• _TASK REQUIREMENTS_
Restate word for word the lines of the material below, from the line with "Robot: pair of" to the line with "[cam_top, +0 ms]", both lines included, and no others.

• _INPUT DATA_

....

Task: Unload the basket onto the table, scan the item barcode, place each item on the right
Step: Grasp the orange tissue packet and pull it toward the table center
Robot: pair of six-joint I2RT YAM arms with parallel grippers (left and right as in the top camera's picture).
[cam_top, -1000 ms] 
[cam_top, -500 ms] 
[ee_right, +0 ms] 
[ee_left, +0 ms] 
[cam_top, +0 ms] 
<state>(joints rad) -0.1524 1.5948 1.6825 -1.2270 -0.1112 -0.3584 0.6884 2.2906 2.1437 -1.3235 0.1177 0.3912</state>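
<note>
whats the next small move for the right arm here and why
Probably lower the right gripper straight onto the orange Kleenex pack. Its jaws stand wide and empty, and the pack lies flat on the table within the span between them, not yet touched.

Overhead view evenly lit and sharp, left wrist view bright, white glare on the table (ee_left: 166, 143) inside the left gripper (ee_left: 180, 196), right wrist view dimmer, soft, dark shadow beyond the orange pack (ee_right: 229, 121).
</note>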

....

• _RESPONSE BOX_
Robot: pair of six-joint I2RT YAM arms with parallel grippers (left and right as in the top camera's picture).
[cam_top, -1000 ms] 
[cam_top, -500 ms] 
[ee_right, +0 ms] 
[ee_left, +0 ms] 
[cam_top, +0 ms] 

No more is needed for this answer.